In the UK, acute kidney injury (AKI) contributes to 20% of all hospital admissions and causes up to 100,000 deaths, of which 30% could be prevented if patients received the right care sooner. It is associated with a need for longer stays in hospital, an increased use of resources, and it costs the NHS £1.2 billion per annum.

The challenge was that existing pathways for the identification and communication of patient deterioration are often dependent on outdated technologies such as pagers which results in delays to the delivery of key treatments by hours or days.

The development of Streams addresses this by providing clinicians with real time push alerts for deteriorating AKI patients ; collates the right clinical context information from multiple disparate IT solutions to enable them to deliver key treatments quicker ; and supports clinicians decision making using a standardised care bundle, including the assessment of life threatening complications of AKI, sepsis and hypo-perfusion, toxicity, obstruction and primary renal disease.

The goals of the RFL-DeepMind Health partnership are to address the quadruple aim ; to improve clinical outcomes ; enhance patient experience ; enhance clinician experience ; and reduce the cost of care.

Outcomes:

The UCL independent review findings, which are still subject to peer review, show a number of significant improvements in the speed and reliability of AKI recognition, as well as improvements in patient outcomes, clinician experience, and costs of care. 

Spread:

The Streams app has been implemented to manage patients at our specialist tertiary centre site at the Royal Free Hospital in Hampstead, north London. We are currently in the process of extending the use of the system to the other hospitals within our Trust (Barnet Hospital and Chase Farm Hospital).

This has required some variation in the personnel used to deploy Streams and the feedback suggests that the device is intuitive.

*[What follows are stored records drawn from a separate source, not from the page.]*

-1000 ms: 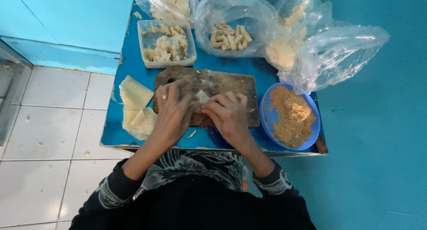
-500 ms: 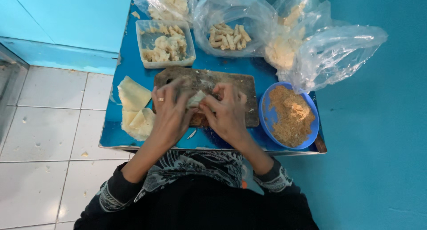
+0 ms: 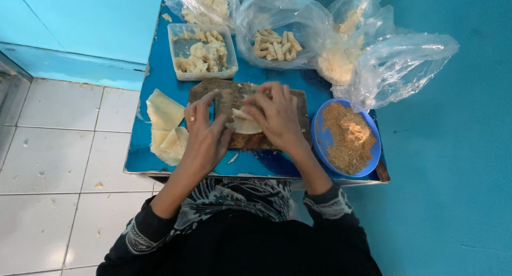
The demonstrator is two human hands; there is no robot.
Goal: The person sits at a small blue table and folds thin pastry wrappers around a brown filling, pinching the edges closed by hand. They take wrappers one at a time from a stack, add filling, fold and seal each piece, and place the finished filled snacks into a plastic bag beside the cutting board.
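Note:
A pale, thin wrapper sheet (image 3: pixel 244 124) lies on a worn wooden board (image 3: pixel 229 94) in the middle of a small blue table (image 3: pixel 154 84). My left hand (image 3: pixel 205 132), with a ring on one finger, presses its fingertips on the wrapper's left edge. My right hand (image 3: pixel 274 116) covers the wrapper's right side with bent fingers, folding it over. What sits inside the wrapper is hidden by my fingers.
A stack of pale wrappers (image 3: pixel 166 125) lies left of the board. A blue bowl of brown crumbs (image 3: pixel 346 138) stands at the right. Behind are a clear tub of filling pieces (image 3: pixel 202 52) and several plastic bags (image 3: pixel 277 33) with rolled pieces. White floor tiles lie left.
Both hands have shifted on the board and drawn together over the wrapper. The wrapper now shows more between them, partly folded.

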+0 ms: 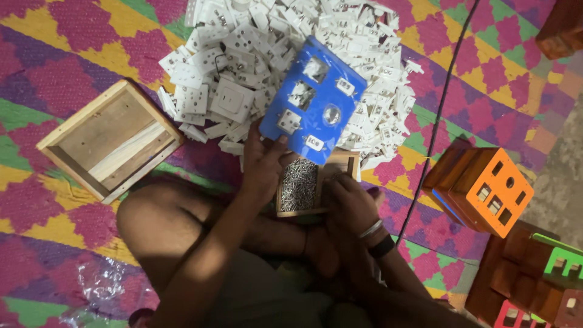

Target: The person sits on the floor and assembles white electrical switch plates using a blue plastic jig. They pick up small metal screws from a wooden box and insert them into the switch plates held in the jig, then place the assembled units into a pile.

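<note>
A woven floor mat [73, 54] in pink, yellow, purple and green diamonds covers the ground, and a person sits on it with bare knees bent. The left hand [262, 163] is closed on the lower edge of a glossy blue plastic panel [316, 100], a flat rectangle with square and round cut-outs, held tilted over a loose heap of white plastic switch and socket parts [243, 67]. The right hand [349, 203] rests with fingers curled at the rim of a small wooden tray [297, 188] full of tiny metallic screws, just below the panel; whether it grips anything cannot be told. An empty open wooden box [109, 140] of rough planks lies to the left. At the right stand finished boxes with orange [489, 191] and green [562, 261] faces, and a black cable [443, 115] runs across the mat.
</note>
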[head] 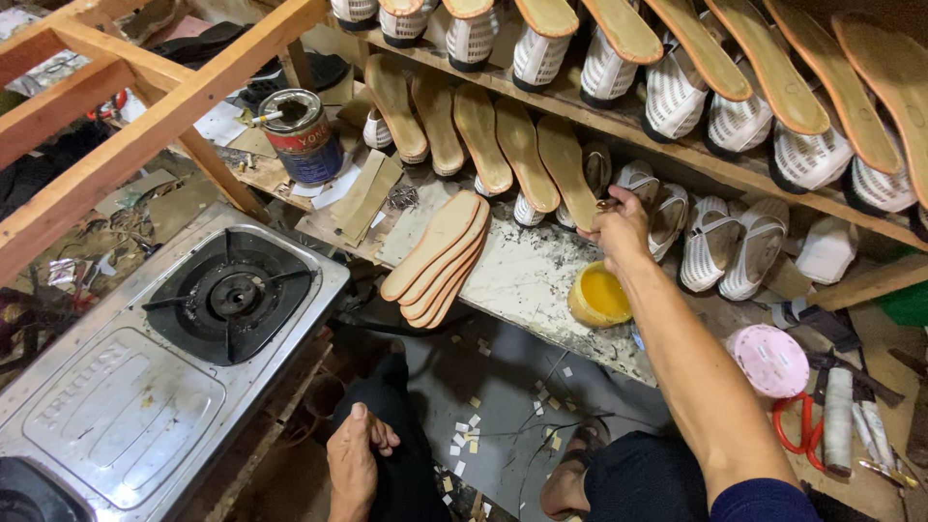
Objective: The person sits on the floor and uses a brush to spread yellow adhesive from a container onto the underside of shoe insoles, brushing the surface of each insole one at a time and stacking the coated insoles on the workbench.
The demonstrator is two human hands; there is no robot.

We have demonstrated the app in a wide range of public events e.g. staff and patient events in our hospitals and at national and international conferences. Streams is also a key innovation and interoperability component of our Global Digital Exemplar (GDE), which will provide a high profile platform to promote our learning across the NHS and globally.

DeepMind Health are working with a number of other NHS Trusts to implement the Streams app. Other Trusts will benefit from the intellectual property developed by both the RFL and DeepMind in the development of the app and the standardised clinical protocols. For example, Imperial College Healthcare NHS Trust recently went live with Streams for general results viewing based on the technical development work undertaken by the RFL and DeepMind Health.

Involvement:

The digitally-enabled care pathway was designed in collaboration with clinicians who are responsible for the service delivery. Clinical user groups were involved in hundreds of hours of user testing of Streams, ensuring the app integrated seamlessly into existing workflows. In response to feedback from users, the app was developed to optimise usability and impact.

The design and conduct of the independent service evaluation involved extensive patient and public involvement and engagement, and the evaluation was subject to regular scrutiny by a committee of clinicians and academics from RFH and beyond, as well as patients.

Mary Emerson, lead resuscitation nurse said: “I love the Streams app, it’s the reason I’m still at the Royal Free Hospital. It’s the best thing to have happened - in terms of innovation – that has helped me do my job better.

“It’s been developed with clinicians in mind, so it works for us and if we wanted things changed, that’s been listened to and responded to. It’s intuitive, so it doesn’t need much training, and it’s mobile, so I can show patients what their blood results are doing. That’s meaningful to them and helps them understand their care and what’s happening to them.”